But, Mary. We don't get to know a lot about Mary's labor and delivery. This is because the gospels were written by men. If we had a Gospel According to Mary, I feel certain we would have details about Jesus' entry into the world. Men, though. Luke writes "...the time came for the baby to be born, and she gave birth to her firstborn, a son," as though it was as easy and automatic as taking a breath. He says nothing of her pain, her fear, her embarrassment. I mean, we've got to assume that Joseph had a hand in delivering the baby, and let me remind you that the two still did not "know" each other. If you've never attended a birth, I'll be the first to tell you that it's not a modest event. Talk about a get-to-know-you session for the young couple.

I wonder if Mary was a little (or even a lot) upset with God over the situation. Let's face it, God really asked a lot of the girl (and I say girl because, historically speaking, it's very likely that she was merely a teenager when all this happened). First she has to deal with an unplanned, out-of-wedlock pregnancy and public ridicule and the possibility of losing Joseph. Then she has to postpone her wedding plans so that she can remain a virgin for the entirety of the pregnancy. Then she has to travel the 70ish miles from Nazareth to Bethlehem during her last trimester, the part of the pregnancy when most of us complain if we have to waddle down the sidewalk to check the mail. When she gets there she doesn't even get to crash in a nice hotel room with a plush bed and room service. No, she's sent to the stable where she can enjoy the pleasant aroma of animal manure and the softness of itchy straw for her bed. At least she can rest after her journey, right? Wrong. Now comes the really hard part. She labors and delivers the precious baby Jesus in an unfamiliar city, many miles from her family and her home. The Baby was coming, and there was nothing anyone could do about it. I wonder if she cried out to God in fear or anger or both. Then again, she was no ordinary woman.

Oh, but then. The baby was born, and her labor pains stopped. She got to hold that tiny baby and, if she was anything like me at all, it made all the pain and suffering worth it. She looked at the baby in her arms and saw something beautiful: the face of God. Can you imagine? I know that I can hardly hold my baby without crying just because of the miracle which has taken place in my life. It's almost too much to fathom--a human woman holding the savior of mankind, nursing him at her breast, He as helpless and tiny as my little Nolan.

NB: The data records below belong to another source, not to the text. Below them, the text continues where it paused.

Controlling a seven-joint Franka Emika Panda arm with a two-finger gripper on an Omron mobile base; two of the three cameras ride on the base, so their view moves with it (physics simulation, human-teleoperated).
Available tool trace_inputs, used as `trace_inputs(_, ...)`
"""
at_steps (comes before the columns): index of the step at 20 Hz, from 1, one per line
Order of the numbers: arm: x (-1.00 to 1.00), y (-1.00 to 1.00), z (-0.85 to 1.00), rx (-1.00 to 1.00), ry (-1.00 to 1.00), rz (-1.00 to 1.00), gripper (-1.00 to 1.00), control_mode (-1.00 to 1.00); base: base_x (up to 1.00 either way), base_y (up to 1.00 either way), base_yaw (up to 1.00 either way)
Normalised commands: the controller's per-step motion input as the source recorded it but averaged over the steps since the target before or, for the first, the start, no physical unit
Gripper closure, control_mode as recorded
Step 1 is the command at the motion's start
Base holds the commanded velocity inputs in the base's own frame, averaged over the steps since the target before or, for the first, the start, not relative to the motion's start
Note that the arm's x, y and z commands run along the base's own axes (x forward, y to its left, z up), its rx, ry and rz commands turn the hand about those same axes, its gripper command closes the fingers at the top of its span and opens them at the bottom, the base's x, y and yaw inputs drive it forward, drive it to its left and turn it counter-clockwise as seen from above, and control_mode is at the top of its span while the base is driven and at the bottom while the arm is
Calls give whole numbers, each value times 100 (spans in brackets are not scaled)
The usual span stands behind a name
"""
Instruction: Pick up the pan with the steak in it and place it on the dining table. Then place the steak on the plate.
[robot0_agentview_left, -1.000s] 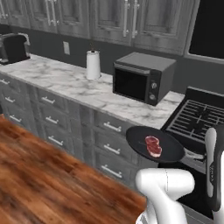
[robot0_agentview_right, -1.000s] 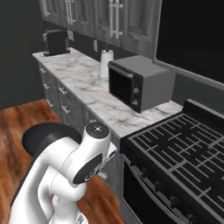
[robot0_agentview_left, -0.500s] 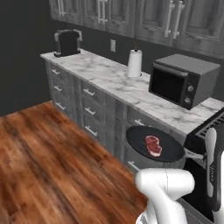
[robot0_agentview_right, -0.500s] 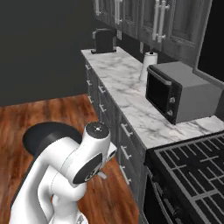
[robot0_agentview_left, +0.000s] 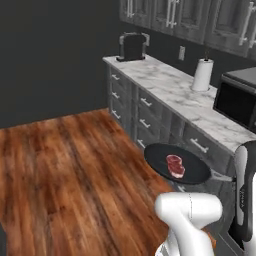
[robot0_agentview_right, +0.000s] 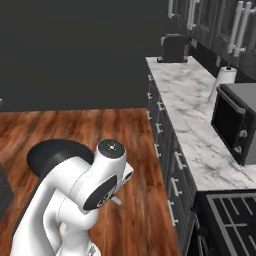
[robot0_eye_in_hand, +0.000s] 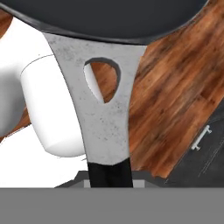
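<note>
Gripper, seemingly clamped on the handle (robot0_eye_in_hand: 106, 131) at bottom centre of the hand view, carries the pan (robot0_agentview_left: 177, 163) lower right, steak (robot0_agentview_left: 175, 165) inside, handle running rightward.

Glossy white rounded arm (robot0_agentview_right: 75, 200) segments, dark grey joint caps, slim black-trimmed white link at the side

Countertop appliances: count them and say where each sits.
2: a toaster at the counter's far end and a microwave nearer the stove, a paper towel roll between. Others may lie outside the frames.
</note>
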Motion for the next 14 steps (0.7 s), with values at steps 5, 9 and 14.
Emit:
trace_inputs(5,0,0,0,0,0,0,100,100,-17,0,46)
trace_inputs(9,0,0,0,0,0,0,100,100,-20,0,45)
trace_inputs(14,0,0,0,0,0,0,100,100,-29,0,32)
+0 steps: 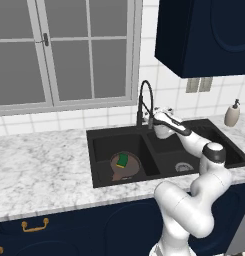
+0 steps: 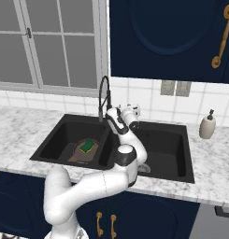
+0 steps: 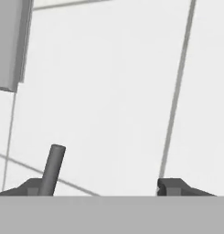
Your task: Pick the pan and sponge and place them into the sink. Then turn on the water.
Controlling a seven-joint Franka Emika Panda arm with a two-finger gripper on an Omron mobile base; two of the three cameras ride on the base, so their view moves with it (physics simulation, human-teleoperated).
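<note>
The pan (image 1: 125, 167) lies in the left basin of the sink (image 1: 101, 142), in the lower middle of the left base view, and the sponge (image 1: 122, 160) rests on top of it. So the 2 things are already placed, and I judge that the step in hand is to turn on the water. No stream comes from the tap (image 1: 145, 95) yet.

The pincer (image 3: 98, 185) is at the back of the sink, beside the base of the tap, in the middle of both base views. In the hand view its 2 tips (image 3: 173, 186) stand well apart with nothing between them, so it is open and holds nothing. A thin grey rod (image 3: 52, 170), which I take for the tap lever, rises at the lower left of the hand view, just at the left tip. Behind it is only the white tiled wall (image 3: 109, 91).

To do this step well, I think the lever should meet one finger fully, not only its edge, because a thin rod can slip off. A slow push to the side, following the arc of the lever, seems safer than a hard squeeze. The hand should stay clear of the arched neck and of the wall behind. I cannot tell from these pictures in which direction the lever opens, so the spout should be watched for the stream.
</note>
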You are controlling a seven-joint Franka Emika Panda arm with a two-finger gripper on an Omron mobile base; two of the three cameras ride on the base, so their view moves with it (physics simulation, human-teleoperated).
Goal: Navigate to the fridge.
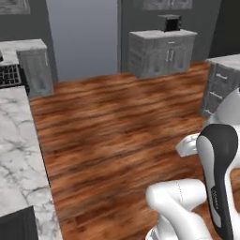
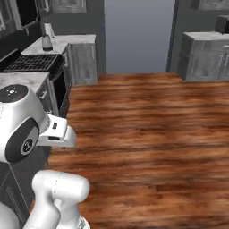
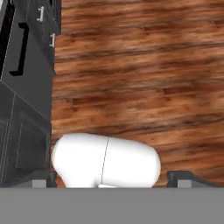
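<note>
no legible text, labels or nos. anywhere, faint marking on robot arm [image 1: 216, 199] too blurry to read

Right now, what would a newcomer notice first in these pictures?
First the wide wooden floor filling the middle of the room. Then the white marble counter at the left edge of the left base view, and the black stove at the upper left of the right base view, with a grey cabinet at the far wall.

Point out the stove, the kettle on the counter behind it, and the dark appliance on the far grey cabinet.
Stove [image 2: 31, 62]: right base view, on its black cooktop grates.
Kettle [image 2: 46, 42]: right base view, on its rounded body.
Dark appliance [image 1: 169, 22]: left base view, on its front face, atop the grey cabinet [image 1: 161, 54].
</note>
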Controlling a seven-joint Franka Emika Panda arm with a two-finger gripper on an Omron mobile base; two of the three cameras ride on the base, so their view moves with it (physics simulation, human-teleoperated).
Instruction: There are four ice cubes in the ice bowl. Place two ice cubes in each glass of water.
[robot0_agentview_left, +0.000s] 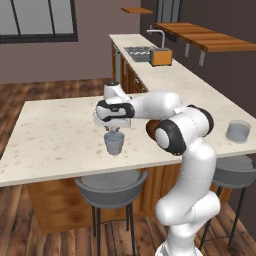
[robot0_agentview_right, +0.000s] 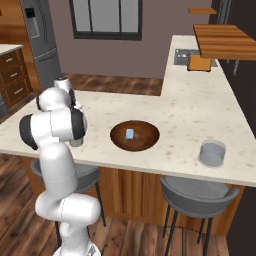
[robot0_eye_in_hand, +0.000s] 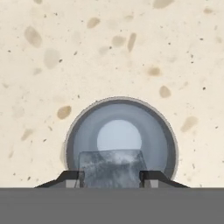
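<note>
Ice cube in hand: a pale cube (robot0_eye_in_hand: 111, 168) is pinched between the two dark fingertips (robot0_eye_in_hand: 72, 178), hanging right over the mouth of the near glass (robot0_eye_in_hand: 120, 140), toward its 6 o'clock rim in the hand view
Gripper: the gripper (robot0_agentview_left: 115, 129) sits just above that glass (robot0_agentview_left: 114, 142), pointing straight down
Ice bowl: the wooden bowl (robot0_agentview_right: 135, 135) lies at about 3 o'clock from the near glass in the right base view, with one cube (robot0_agentview_right: 129, 133) showing inside; I cannot tell if others lie hidden
Second glass: the other tumbler (robot0_agentview_right: 212, 153) stands well apart, at 3 o'clock past the bowl, near the counter edge
Step in hand: judged to be the drop into the near glass
Doing it well: nudge the cube toward the glass centre before letting go, since it hangs close to the rim; release low, so water does not splash and the cube cannot bounce out
Surface: speckled cream stone counter (robot0_agentview_left: 55, 135), flat and smooth, so a missed cube would likely slide
Room: two grey stools (robot0_agentview_left: 111, 187) below the counter, sink (robot0_agentview_left: 139, 51) and orange toaster (robot0_agentview_left: 161, 56) at 12 o'clock, wood floor
</note>
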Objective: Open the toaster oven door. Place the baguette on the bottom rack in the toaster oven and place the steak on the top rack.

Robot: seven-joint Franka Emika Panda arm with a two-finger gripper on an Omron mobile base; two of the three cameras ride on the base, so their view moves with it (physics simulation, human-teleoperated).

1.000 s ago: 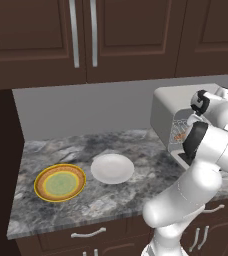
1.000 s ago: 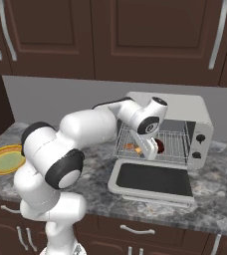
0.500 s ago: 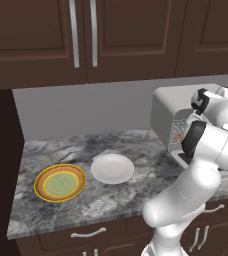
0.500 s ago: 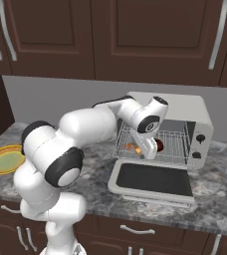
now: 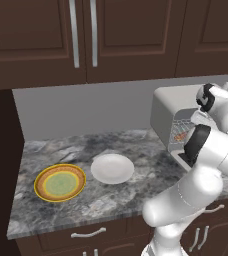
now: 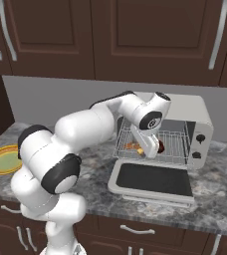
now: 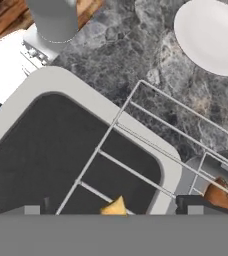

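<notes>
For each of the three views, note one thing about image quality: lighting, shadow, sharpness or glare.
Left base view: flat, even light, only a faint shadow under the white plate. Right base view: sharp, the toaster oven door glass matte, no glare. Hand view: soft and blocky, the racks' wires smeared.

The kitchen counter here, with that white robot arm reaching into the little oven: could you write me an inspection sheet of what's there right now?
Surface: grey marbled counter, dry and unmarked.
Job's things: toaster oven at the counter's right end; toaster oven door folded down flat, dark glass up. Wire racks inside; baguette lies on a rack left of the hand; steak sits as a dark lump at the hand. Which rack each is on cannot be told.
Clutter: white plate; yellow-rimmed green plate to its left.
Grippers: gripper inside the oven mouth, jaws open.
Cables: nothing seen.
Surroundings: dark wood cabinets above, drawers below.
</notes>
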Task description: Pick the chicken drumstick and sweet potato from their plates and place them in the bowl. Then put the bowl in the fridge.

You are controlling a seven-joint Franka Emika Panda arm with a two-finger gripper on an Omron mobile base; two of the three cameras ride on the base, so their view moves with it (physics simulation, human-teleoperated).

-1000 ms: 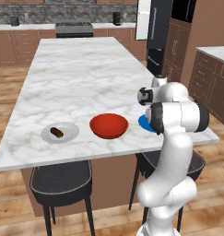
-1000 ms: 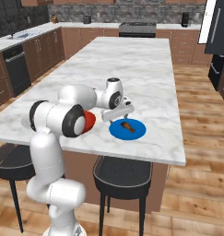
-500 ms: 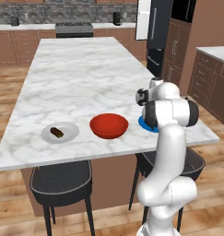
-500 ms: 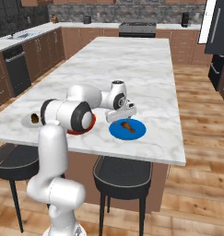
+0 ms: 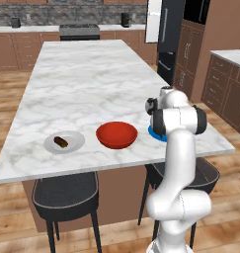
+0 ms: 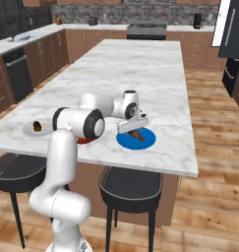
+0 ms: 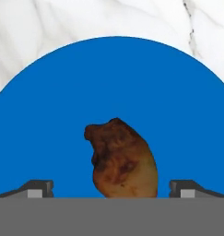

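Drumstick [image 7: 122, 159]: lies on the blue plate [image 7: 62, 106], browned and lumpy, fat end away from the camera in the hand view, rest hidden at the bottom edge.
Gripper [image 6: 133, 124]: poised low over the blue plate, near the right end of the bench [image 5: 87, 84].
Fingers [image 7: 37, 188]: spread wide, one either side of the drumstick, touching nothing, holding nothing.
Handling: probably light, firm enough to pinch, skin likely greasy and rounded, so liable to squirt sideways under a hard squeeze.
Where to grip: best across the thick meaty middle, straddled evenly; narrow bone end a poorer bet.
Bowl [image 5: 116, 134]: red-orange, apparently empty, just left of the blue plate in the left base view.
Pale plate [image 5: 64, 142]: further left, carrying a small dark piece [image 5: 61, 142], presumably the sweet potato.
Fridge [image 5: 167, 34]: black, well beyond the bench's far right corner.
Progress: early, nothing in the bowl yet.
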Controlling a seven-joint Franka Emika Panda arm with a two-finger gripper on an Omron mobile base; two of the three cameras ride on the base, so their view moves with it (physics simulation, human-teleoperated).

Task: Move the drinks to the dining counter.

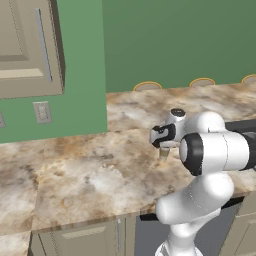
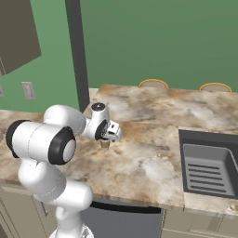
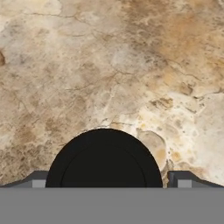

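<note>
Right beneath the hand camera sits the round dark lid of the paper cup (image 3: pixel 104 159), with the two dark fingertips (image 3: pixel 180 178) showing on either side of it, well spread and not pressing on it. From the base views the end effector (image 2: pixel 108 135) hangs just above the cup (image 2: pixel 105 144), pointing down at it, jaws apart. Only the cup's tan lower part peeks out below the hand in the left base view (image 1: pixel 164 152).

That cup stands upright on the near worktop (image 1: pixel 75 180), a brown-and-cream marbled slab, roughly in the middle of its depth. Whether the fingers touch the cup's sides I cannot tell; in the hand view they stand clear of the lid.

Beyond it the stone carries on into the dining counter (image 2: pixel 186 109), the farther stretch edged by round tan stool seats (image 2: pixel 153 83) against the green wall (image 2: pixel 162 42). The cup is well apart from that far edge.

To the robot's right a dark sink (image 2: pixel 209 167) is let into the worktop, near the cup but not beside it. To the left a beige wall cabinet (image 1: pixel 27 45) hangs over the slab, with a pale outlet plate (image 1: pixel 42 112) on the green wall below it. Drawer fronts (image 1: pixel 85 240) run under the near edge of the stone.
</note>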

I'd love to meet Mary. I'd love to ask her how she did what she did. I'd love to ask her how she kept her cool (IF she kept her cool) with all that was required of her (not even ending with the birth of Jesus). I'd love to BE like Mary. Because there are times in my life when I realize that things aren't going as I planned, and I get more than a little irritated with God for changing the plans on me at the last minute. I'd love to be able to say, "This baby is coming, and there's nothing anyone can do about it," with a positive attitude, trusting that God has a plan and is taking care of me and my family. The truth is that I DO believe that, it's just hard to remember in the midst of life's labor pains.

Sunday, November 22, 2009

My Many Colored Days

I very firmly believe that postpartum depression is real. After Ei was born, I found myself anxious and angry and sad for no good reason. Prozac is a wonderful thing, by the way. I told my doctor, she wrote a prescription, I took a little blue pill each morning, and in a few months I felt better. It's hard when you're in the middle of it though. You've got this perfect little baby and a wonderful life and then your stupid hormones and sleep deprivation get in the way and make you cry because you're out of toilet paper in every bathroom and you start to think that if you can't even keep toilet paper stocked how are you ever going to remember to feed and bathe two children and what was God thinking entrusting all of this to you. If you've been there, you're nodding your head knowingly right now. If you haven't, just trust me.
It's not like that this time. If there's a such thing as postpartum elation, that's what I've got. I am so sleep-deprived it's ridiculous, but I am getting by on this baby high that feels amazing. All I want to do is hold him and stare at his face. The older boys are all doing fine (to my relief), my recovery was amazingly simple, the baby is healthy and nursing well, and life seems to be falling nicely into place.
And that's all. I don't have anything earth-shattering to write tonight. I just wanted to let you know that my absence in the bloggy world is not due to crippling postpartum depression or even being overwhelmed with my new life. It's just that right now I'm just content to sit and hold this baby and do nothing else. So, I'm going to get back to doing just that. He'll be big far too quickly.

Nolan, 12 days old

Thursday, November 19, 2009


Nolan Maxwell Sharp
Born Monday, November 16, 2009 at 10:30 a.m.
He's well-loved already.

His birth story is still whirling in my mind. It's wild. Let me share...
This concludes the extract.